There is an ever shrinking constituency in Canadian ruling circles for the defense of even the most basic of democratic rights. The rejection of the plaintiffs’ case despite compelling evidence against the government’s electoral machine and the lack of any outcry from the corporate media over the evidence of a concerted campaign to illegally suppress anti-Conservative votes in the last election are only the latest examples of this development.

Governments across the country have moved to criminalize workers’ struggles and popular dissent. Since the May 2011 federal election, the Conservative government has used strikebreaking legislation to support employer demands for concessions at Air Canada, Canada Post, and CP Rail.

The Harper government alongside the McGuinty Ontario Liberal government oversaw a police-state blitz against the citizens of Toronto during the June 2010 G-20 summit that saw the largest mass arrests in the history of Canada—more than during the 1919 Winnipeg General Strike or the suspension of civil liberties in Quebec under the War Measures Act during the 1970 FLQ crisis.

Last year, Quebec’s Liberal government resorted to police repression and a draconian anti-strike law (Bill 78) that placed sweeping restrictions on the right to demonstrate over any issue anywhere in the province in an attempt to break a militant province-wide student strike. In Ontario earlier this year, the NDP-supported minority Liberal government imposed concession-laden contracts on more than a hundred thousand teachers and illegalized any job action under its Bill 115.

Twice in the past five years, the federal Conservatives government has prorogued (shut-down) the national parliament to escape from political crises.

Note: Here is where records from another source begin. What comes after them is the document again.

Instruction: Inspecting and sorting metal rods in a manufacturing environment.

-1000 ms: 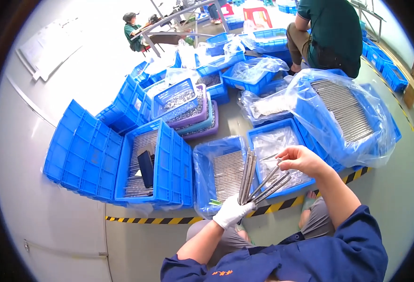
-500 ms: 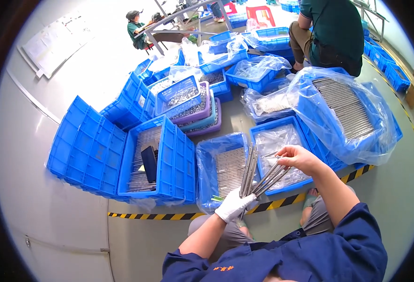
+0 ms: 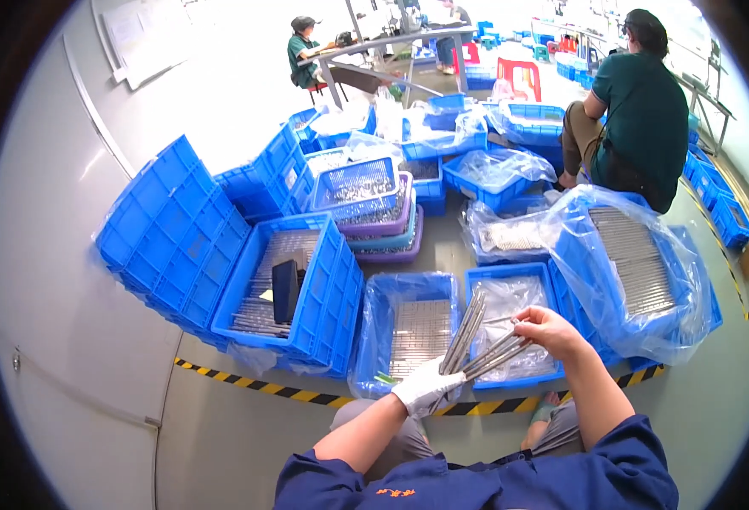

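My left hand (image 3: 428,387), in a white glove, is closed round the lower ends of a fanned bundle of thin metal rods (image 3: 464,333). The fan splits into a steep group and a group slanting to the right. My bare right hand (image 3: 551,331) pinches the upper end of a rod in the slanting group. Beneath my left hand stands a blue bin (image 3: 380,304) lined with clear plastic, holding rows of similar rods. A second blue bin (image 3: 551,285), with clear plastic and a few rods inside, lies under my right hand.
At left, a tall blue crate (image 3: 340,276) holds rods and a dark phone-like object (image 3: 285,291). Stacked baskets (image 3: 396,228) hold small metal parts. At right, a plastic-covered bin (image 3: 577,255) contains more rods. A co-worker (image 3: 642,127) sits beyond it. Striped tape (image 3: 264,387) crosses the floor.
The view has tilted up, showing more of the room at the back. My left hand keeps hold of the rods, and my right hand stays at their upper ends.
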`<action>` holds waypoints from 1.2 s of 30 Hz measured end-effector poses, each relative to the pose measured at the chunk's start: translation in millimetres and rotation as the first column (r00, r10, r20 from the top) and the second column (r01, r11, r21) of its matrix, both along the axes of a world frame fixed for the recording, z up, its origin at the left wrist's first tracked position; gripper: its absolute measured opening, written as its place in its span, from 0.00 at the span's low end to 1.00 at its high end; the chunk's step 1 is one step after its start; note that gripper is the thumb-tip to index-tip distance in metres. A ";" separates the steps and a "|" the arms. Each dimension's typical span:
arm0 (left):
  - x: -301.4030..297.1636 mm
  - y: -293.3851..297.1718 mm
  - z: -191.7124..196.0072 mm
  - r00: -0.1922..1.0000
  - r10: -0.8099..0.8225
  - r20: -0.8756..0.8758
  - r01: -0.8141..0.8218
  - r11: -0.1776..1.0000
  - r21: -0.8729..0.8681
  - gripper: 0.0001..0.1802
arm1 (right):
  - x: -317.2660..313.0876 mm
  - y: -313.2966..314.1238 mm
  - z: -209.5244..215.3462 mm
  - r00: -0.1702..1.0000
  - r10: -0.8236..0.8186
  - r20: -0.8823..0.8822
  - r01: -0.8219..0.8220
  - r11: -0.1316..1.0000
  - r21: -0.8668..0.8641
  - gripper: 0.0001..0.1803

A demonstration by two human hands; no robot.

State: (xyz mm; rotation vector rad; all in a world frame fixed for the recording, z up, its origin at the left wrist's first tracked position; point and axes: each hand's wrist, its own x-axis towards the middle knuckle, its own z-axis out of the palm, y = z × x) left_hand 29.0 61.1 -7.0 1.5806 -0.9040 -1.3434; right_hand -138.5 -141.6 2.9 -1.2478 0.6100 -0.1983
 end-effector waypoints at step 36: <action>-4.4 0.8 22.1 0.969 -0.174 -0.178 0.170 0.985 -0.039 0.29 | 9.9 -5.2 14.8 0.980 0.119 0.158 -0.149 0.970 0.192 0.12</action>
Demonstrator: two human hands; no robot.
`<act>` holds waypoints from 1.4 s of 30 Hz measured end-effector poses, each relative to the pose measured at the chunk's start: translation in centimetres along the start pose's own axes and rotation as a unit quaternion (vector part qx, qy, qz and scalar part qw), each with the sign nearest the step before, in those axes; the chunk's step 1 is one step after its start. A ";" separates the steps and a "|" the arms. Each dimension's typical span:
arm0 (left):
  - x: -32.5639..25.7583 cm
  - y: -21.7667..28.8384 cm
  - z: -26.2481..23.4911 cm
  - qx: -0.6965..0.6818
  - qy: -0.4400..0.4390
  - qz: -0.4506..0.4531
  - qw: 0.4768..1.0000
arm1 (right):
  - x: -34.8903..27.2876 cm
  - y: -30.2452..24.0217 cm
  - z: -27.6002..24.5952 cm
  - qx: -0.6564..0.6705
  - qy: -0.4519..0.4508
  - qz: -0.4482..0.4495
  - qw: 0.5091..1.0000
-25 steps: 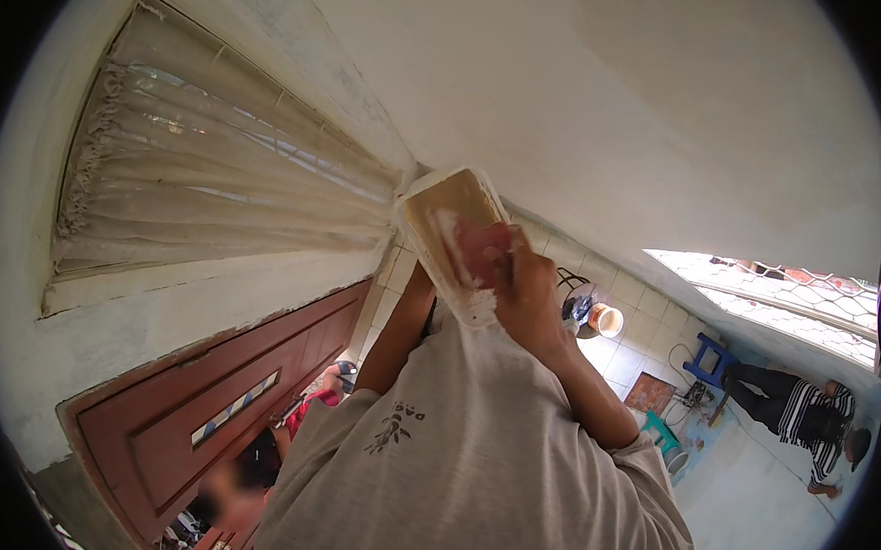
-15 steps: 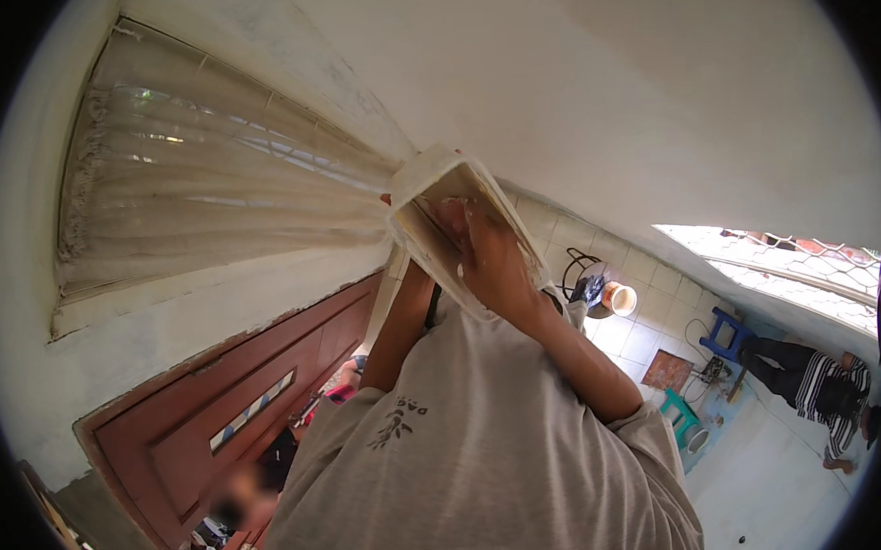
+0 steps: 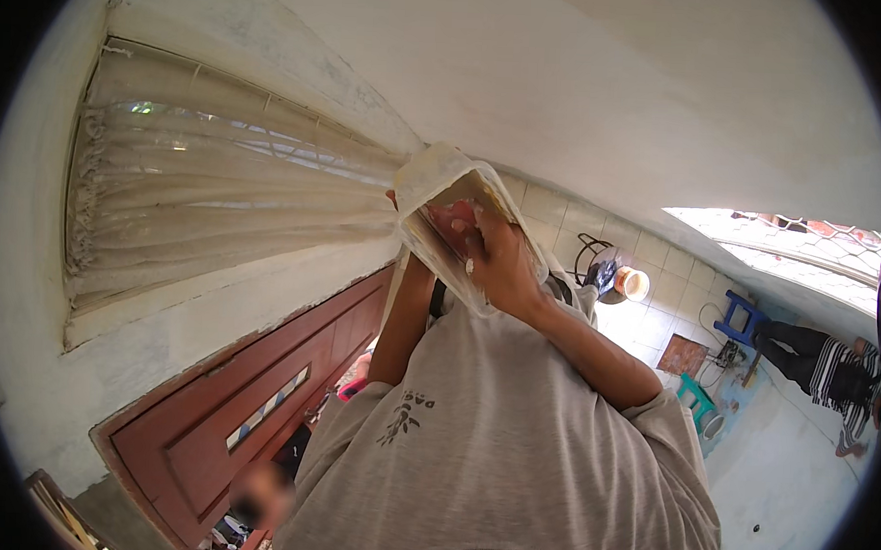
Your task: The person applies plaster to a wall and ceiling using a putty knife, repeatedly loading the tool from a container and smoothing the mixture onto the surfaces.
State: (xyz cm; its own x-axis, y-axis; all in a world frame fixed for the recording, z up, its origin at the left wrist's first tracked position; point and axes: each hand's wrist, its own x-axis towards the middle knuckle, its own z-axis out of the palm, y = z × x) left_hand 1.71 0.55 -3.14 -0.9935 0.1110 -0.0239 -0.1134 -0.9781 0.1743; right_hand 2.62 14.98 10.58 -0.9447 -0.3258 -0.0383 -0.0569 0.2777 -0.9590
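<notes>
White container (image 3: 433, 176) held before the chest, its open side tilted toward the wearer's right. The left hand (image 3: 392, 199) grips it from behind, mostly hidden, with fingertips showing at the container's left edge; the right hand (image 3: 498, 256) reaches inside the container, fingers closed on a red tool (image 3: 453, 220). Compared with the frame taken 0.8 s earlier, in which the tool appears blurred across the opening and the interior faces the viewer, the container is now tipped and the tool sits deep between its walls; this suggests that the tool is now working against the inside, though its contact edge cannot be seen. The container's side wall and the right hand obstruct the view of that edge and of any material beneath it. To the left of the container hangs a pale curtain (image 3: 238, 192); below and to its left stands a brown door (image 3: 268, 405), with another person's blurred head (image 3: 262, 493) nearby. Beyond the container rises a pale wall (image 3: 615, 106). To its right are a small tub (image 3: 632, 283) and, farther off, a blue stool (image 3: 741, 320), a green stool (image 3: 692, 396) and a person in a striped top (image 3: 831, 376)
</notes>
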 end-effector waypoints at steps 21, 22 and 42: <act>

In December 2008, it carried out a veritable constitutional coup, using the arbitrary powers of the unelected Governor-General to shut down parliament so as to prevent the opposition parties from exercising their constitutional right to bring down the government. A year later, it invoked prorogation again to avoid further exposure of its role in the torture of Afghan detainees.

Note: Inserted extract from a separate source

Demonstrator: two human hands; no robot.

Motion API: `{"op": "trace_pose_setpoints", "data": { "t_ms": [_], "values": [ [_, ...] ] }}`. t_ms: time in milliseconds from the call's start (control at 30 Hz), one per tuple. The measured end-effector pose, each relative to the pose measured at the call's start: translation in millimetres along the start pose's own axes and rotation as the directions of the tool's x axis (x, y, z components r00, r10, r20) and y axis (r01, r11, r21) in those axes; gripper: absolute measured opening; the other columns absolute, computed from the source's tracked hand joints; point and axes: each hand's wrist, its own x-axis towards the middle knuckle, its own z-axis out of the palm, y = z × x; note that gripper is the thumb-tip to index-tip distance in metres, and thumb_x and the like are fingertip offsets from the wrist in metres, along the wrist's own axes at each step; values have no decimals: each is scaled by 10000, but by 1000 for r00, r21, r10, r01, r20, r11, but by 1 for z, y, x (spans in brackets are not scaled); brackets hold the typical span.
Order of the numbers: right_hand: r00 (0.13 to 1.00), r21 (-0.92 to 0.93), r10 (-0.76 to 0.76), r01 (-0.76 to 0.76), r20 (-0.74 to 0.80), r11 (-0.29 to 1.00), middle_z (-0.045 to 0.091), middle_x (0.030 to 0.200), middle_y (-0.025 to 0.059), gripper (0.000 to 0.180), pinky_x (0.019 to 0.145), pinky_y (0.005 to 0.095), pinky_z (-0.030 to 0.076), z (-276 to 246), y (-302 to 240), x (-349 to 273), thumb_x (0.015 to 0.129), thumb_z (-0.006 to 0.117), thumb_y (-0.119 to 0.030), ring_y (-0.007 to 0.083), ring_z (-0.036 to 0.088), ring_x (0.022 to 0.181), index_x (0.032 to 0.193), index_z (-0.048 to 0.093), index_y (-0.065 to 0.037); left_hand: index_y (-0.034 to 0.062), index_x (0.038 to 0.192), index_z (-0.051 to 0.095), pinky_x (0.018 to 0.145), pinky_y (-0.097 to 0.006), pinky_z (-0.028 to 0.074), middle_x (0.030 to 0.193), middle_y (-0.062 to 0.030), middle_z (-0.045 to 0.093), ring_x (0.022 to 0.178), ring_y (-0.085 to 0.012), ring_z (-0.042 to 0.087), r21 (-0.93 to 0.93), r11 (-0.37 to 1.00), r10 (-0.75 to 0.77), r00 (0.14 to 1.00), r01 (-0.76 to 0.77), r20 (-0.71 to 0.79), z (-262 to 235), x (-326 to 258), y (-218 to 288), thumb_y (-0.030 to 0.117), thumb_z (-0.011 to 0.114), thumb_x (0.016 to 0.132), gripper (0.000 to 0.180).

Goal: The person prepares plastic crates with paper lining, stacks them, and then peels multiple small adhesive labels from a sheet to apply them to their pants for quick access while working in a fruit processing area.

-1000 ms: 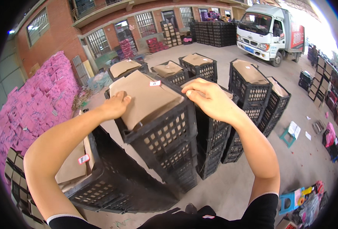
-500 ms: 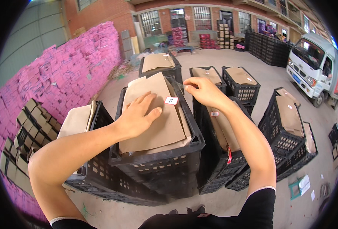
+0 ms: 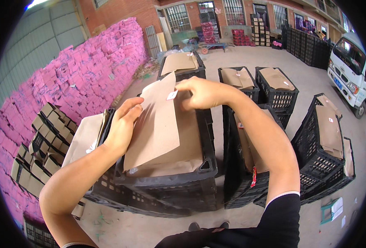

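Note:
A brown cardboard sheet [image 3: 158, 124] lies tilted on top of a tall black plastic crate [image 3: 166, 180] in front of me, its right side raised. More brown cardboard shows beneath it. At the sheet's left edge, my left hand [image 3: 123, 126] has its fingers bent round the border, the thumb mostly hidden. My right hand [image 3: 205, 93] is closed at the far right edge, beside a small white label with a red border [image 3: 172, 95]. Its lower fingers are blurred and partly behind the sheet.
Cardboard-topped black crates stand close by: one at left [image 3: 83, 134], one at right [image 3: 249, 149], others farther off. A pink stacked pile [image 3: 88, 66] lines the left wall. A white truck [image 3: 348, 70] is parked at right. A small green stool [image 3: 331, 210] stands lower right.
My left hand has gone from flat on the sheet to its left edge. My right hand has moved left onto the right edge, and the sheet has lifted there. The view has shifted slightly.

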Motion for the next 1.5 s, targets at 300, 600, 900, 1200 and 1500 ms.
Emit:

As in the 1930s, the bourgeoisie’s response to the global breakdown of capitalism is to turn toward authoritarian methods of rule, even as it invokes “democracy” and “human rights” to justify imperialist wars and interventions in Afghanistan, Libya, and Mali. The defence of basic democratic rights is inseparable from the fight for the independent political mobilization of the working class on a socialist program in opposition to austerity and imperialist war.